All the lines below should be set down exactly, with no picture carried into the copy.

[Excerpts from a dataset]
Content starts

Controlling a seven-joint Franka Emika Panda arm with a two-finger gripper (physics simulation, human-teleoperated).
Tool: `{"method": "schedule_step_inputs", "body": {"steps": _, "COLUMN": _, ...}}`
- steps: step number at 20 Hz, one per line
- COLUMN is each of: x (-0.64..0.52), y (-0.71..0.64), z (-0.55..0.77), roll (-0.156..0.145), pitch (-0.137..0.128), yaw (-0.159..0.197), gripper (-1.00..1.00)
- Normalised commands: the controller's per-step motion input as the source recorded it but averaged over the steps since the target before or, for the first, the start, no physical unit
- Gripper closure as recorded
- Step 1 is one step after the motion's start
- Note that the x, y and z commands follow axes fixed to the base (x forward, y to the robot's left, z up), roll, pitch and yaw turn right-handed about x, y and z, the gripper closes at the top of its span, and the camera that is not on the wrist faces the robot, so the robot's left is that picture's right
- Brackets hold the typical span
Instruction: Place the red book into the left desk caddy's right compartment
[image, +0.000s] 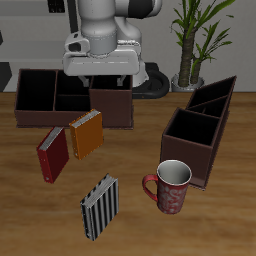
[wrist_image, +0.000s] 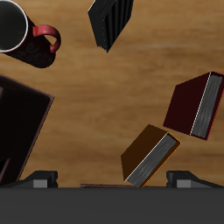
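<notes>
The red book lies flat on the wooden table, close beside the orange book. The left desk caddy stands diagonally at the table's other side. Its right compartment, the large square section, is at the end nearer the table's front edge. My gripper hangs open and holds nothing. It is high over the back of the table above the other caddy, farther back than both books. The red book is well apart from it.
A second identical caddy, set square to the table edge, stands at the back under my gripper. A black-and-white striped book lies near the front edge. A red patterned mug stands just before the diagonal caddy. A potted plant stands behind.
</notes>
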Motion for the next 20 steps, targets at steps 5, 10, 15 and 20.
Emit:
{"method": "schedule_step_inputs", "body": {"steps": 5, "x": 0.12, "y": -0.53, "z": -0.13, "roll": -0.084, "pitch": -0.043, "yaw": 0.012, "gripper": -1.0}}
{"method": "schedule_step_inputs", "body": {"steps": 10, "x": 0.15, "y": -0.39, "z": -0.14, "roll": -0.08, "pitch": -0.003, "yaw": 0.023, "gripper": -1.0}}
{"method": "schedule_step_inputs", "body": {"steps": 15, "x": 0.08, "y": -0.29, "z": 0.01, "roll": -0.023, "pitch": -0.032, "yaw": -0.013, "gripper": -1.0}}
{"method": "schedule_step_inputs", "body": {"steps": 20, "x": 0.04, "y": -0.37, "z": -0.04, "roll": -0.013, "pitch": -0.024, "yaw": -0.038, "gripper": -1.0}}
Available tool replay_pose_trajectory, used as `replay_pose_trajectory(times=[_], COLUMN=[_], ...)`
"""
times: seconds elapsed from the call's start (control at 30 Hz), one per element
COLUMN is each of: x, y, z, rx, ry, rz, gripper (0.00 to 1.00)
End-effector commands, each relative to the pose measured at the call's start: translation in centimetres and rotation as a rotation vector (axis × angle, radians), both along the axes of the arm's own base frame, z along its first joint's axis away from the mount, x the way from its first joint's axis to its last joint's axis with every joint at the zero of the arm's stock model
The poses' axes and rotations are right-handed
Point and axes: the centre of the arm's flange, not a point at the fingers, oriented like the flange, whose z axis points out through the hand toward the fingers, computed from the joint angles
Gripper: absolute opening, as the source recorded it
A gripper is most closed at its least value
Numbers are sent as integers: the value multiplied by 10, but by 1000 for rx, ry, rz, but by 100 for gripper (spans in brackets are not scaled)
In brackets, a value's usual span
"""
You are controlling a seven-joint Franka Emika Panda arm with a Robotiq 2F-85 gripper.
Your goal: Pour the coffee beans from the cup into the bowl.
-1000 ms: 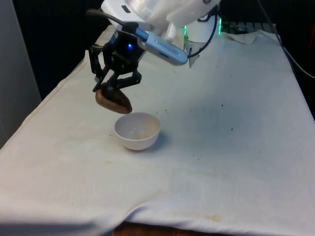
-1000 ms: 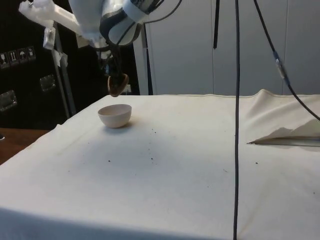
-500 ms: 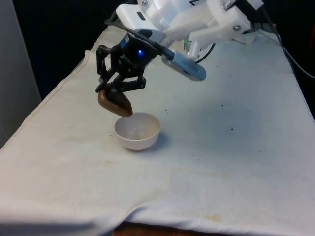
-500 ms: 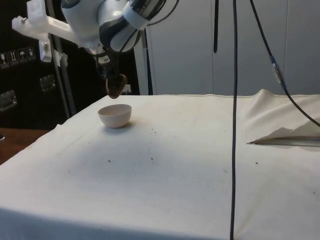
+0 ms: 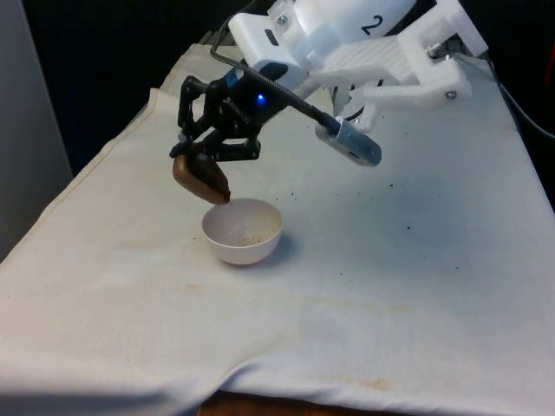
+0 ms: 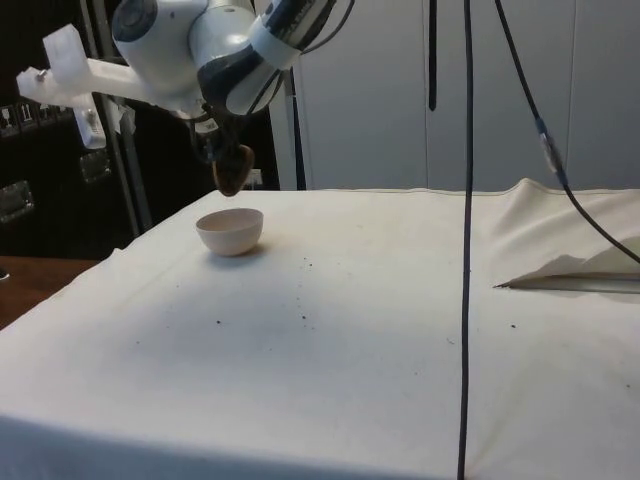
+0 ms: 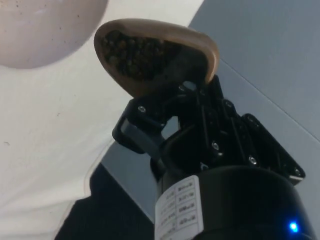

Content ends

### Answer below
Controlling a seven-joint Franka Emika Panda arm with a two-finger gripper (physics simulation, human-teleoperated).
Tool: `{"method": "schedule_step_inputs", "body": {"steps": _, "COLUMN": _, ...}}`
- steps: step number at 20 Hz, one per line
- COLUMN is each of: x (-0.64..0.52), y (-0.71..0.64), z (-0.55..0.77), roll (-0.156..0.145), pitch (-0.137..0.128), yaw (-0.159..0.197), gripper (-1.00..1.00)
- Normalised commands: the controller's per-step motion input as the source recorded it but averaged over the steps since the target before or, for the first, the start, no physical unit
- Gripper closure as recorded
- Step 1 is one step after the motion's start
- Note that the x, y and z commands follow axes fixed to the base (x forward, y to the robot's left, z up), roll, pitch and yaw turn right-handed about x, y and z, the gripper closes at the top of its span, and the camera that is not on the wrist faces the robot, so the robot's left is that picture's right
- Brackets hold the typical span
Instruction: Place the red book into the left desk caddy's right compartment
[image, +0.000s] 
[wrist_image, +0.000s] 
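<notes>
The red book lies flat on the wooden table, close beside the orange book. The left desk caddy stands diagonally at the table's other side. Its right compartment, the large square section, is at the end nearer the table's front edge. My gripper hangs open and holds nothing. It is high over the back of the table above the other caddy, farther back than both books. The red book is well apart from it.
A second identical caddy, set square to the table edge, stands at the back under my gripper. A black-and-white striped book lies near the front edge. A red patterned mug stands just before the diagonal caddy. A potted plant stands behind.
</notes>
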Motion for the next 20 steps, targets at steps 5, 10, 15 and 20.
Emit:
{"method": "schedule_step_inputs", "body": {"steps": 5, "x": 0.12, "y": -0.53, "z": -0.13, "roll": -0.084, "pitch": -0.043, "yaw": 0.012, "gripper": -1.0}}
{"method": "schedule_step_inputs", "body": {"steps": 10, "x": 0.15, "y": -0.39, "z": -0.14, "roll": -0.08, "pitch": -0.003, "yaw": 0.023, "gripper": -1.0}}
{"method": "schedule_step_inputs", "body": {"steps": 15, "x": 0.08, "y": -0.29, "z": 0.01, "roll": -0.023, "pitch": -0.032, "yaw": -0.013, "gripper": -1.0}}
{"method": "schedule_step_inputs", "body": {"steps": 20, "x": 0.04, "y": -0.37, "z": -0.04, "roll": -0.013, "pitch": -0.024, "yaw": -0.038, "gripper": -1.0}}
Available tool replay_pose_trajectory, used as `replay_pose_trajectory(times=[_], COLUMN=[_], ...)`
"""
times: seconds elapsed from the call's start (control at 30 Hz), one per element
COLUMN is each of: x, y, z, rx, ry, rz, gripper (0.00 to 1.00)
End-effector commands, each relative to the pose measured at the call's start: translation in centimetres and rotation as a rotation vector (axis × angle, radians), both along the axes of the arm's own base frame, z along its first joint's axis away from the mount, x the way from its first joint's axis to its last joint's axis with every joint at the zero of the arm's stock model
The poses' axes and rotations are right-handed
Point and axes: the centre of the arm's flange, not a point at the fingers, oriented like the flange, whose z axis points out through the hand toward the fingers, computed from the joint angles
Gripper: absolute opening, as the source recorded it
A gripper is most closed at its least value
Numbers are sent as integers: the value multiplied by 10, but by 1000 for rx, ry, rz, but by 100 for gripper (spans in brackets are not scaled)
In brackets, a value's usual span
"""
You are controlling a seven-joint Franka Emika Panda arm with a Robotiq 2F-85 gripper.
Your goal: Pour the coffee beans from the cup into the bowl.
-1000 ms: 
-1000 ms: 
-500 ms: 
-500 ms: 
+0 ms: 
+0 ms: 
+0 ms: 

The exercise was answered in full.